→ Task to complete:
Set down exactly the lines below, starting at the one that contains "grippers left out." and ending at the one that contains "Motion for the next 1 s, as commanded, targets", with both of those lines included and nothing else.

== Supplied records ==

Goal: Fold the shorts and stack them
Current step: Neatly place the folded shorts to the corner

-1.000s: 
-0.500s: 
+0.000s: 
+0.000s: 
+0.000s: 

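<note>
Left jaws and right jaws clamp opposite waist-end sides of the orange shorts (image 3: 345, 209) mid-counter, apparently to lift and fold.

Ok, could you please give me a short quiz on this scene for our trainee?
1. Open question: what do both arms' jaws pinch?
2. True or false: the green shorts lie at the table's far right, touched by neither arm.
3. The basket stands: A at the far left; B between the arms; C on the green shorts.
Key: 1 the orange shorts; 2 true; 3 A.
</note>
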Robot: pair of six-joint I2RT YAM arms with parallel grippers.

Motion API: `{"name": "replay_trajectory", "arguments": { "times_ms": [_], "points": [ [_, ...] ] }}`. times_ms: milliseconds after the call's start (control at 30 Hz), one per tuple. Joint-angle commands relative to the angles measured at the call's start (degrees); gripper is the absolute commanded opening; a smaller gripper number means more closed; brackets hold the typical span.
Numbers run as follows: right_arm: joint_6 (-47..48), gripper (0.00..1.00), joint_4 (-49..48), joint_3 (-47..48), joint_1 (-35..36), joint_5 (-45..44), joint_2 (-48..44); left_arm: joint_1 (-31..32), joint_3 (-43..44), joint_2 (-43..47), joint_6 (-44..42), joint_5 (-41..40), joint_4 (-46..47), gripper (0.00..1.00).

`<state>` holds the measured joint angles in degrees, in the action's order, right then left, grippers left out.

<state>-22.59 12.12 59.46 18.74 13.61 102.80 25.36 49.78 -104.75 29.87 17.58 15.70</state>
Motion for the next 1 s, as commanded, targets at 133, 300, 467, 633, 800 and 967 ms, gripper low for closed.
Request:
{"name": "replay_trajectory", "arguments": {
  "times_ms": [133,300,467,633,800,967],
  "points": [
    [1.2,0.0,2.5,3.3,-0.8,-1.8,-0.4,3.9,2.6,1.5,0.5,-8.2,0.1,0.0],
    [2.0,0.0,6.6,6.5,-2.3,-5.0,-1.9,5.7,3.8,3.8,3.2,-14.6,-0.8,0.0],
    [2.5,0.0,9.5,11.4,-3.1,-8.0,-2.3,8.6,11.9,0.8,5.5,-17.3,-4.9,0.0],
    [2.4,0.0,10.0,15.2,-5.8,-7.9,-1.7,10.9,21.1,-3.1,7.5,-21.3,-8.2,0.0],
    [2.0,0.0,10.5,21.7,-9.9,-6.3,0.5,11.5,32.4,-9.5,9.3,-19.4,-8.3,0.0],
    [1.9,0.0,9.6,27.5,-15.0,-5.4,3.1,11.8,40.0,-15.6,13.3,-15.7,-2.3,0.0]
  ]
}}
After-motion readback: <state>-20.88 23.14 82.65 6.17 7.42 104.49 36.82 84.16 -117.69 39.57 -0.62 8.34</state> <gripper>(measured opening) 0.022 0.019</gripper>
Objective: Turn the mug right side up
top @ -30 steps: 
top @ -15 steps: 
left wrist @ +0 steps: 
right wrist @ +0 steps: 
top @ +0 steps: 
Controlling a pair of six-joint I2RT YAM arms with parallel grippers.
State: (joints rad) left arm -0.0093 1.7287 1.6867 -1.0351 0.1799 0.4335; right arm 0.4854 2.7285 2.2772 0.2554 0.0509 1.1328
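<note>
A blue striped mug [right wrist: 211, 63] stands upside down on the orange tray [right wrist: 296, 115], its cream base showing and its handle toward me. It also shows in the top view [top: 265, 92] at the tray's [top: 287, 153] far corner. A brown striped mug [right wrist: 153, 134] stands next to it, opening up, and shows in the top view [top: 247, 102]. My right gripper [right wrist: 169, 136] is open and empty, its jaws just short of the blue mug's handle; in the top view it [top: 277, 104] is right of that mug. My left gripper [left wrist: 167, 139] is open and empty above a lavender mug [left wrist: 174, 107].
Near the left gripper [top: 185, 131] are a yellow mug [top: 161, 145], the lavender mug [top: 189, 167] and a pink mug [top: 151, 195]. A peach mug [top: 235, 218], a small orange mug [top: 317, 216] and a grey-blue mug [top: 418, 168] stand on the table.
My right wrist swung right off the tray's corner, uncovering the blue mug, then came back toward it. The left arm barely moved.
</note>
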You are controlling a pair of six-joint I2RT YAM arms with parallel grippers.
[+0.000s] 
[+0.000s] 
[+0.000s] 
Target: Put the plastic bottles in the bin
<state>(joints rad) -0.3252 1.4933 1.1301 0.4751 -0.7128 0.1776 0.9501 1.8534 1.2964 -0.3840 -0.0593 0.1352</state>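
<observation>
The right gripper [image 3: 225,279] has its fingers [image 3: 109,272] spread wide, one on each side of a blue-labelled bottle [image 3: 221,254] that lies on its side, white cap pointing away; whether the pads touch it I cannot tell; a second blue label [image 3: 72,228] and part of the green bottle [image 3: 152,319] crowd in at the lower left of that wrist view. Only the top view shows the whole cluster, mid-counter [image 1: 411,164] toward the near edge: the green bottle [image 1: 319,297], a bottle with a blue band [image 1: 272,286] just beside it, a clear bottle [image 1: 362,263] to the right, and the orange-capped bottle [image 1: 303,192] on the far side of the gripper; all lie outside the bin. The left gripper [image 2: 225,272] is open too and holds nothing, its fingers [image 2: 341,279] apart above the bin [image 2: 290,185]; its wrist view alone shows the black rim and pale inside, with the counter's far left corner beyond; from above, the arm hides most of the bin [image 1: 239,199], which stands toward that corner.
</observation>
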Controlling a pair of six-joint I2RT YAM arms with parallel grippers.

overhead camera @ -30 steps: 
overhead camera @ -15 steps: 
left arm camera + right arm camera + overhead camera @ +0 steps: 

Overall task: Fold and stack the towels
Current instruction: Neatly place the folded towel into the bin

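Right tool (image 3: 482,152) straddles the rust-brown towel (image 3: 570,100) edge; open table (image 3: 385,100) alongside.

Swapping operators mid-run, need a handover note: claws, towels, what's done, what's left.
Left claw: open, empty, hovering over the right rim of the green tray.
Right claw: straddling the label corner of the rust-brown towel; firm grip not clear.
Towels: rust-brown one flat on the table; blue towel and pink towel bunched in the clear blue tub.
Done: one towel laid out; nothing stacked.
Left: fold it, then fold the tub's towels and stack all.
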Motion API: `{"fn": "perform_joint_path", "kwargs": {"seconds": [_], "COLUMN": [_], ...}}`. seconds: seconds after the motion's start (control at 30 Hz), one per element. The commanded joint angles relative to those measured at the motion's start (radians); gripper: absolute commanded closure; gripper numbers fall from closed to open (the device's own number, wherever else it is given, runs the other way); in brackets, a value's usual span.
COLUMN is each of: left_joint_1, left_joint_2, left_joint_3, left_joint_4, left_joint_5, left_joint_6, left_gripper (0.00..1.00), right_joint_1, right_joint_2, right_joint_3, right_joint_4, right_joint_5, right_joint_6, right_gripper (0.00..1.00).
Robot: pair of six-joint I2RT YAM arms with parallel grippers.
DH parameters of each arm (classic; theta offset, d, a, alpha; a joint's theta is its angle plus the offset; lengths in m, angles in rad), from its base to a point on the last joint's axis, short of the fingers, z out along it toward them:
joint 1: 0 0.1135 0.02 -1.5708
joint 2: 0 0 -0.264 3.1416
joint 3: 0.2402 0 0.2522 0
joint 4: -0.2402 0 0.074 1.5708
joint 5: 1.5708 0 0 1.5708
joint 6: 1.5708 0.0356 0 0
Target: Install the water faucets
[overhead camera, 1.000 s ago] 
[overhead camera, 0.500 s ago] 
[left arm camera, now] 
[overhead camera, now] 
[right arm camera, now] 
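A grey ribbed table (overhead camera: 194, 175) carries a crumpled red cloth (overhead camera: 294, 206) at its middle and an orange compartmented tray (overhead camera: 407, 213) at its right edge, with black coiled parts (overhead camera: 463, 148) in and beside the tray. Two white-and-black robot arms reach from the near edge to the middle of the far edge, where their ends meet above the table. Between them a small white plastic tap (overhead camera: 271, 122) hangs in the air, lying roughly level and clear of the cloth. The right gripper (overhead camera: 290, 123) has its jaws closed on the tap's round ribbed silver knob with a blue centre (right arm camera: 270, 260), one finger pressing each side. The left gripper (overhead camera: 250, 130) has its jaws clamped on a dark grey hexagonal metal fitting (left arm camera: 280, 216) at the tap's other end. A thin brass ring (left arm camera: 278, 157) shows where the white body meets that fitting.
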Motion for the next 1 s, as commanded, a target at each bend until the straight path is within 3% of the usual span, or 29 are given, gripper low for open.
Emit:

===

→ Reply:
`<state>` holds the measured joint angles in degrees, in the action's order, right then left, grippers left out.

<state>-22.59 12.12 59.46 18.74 13.61 102.80 25.36 49.78 -104.75 29.87 17.58 15.70</state>
Motion for the next 1 s, as commanded, targets at 133, 300, 467, 633, 800 and 967 ms, gripper low for closed.

Work on this exercise is complete.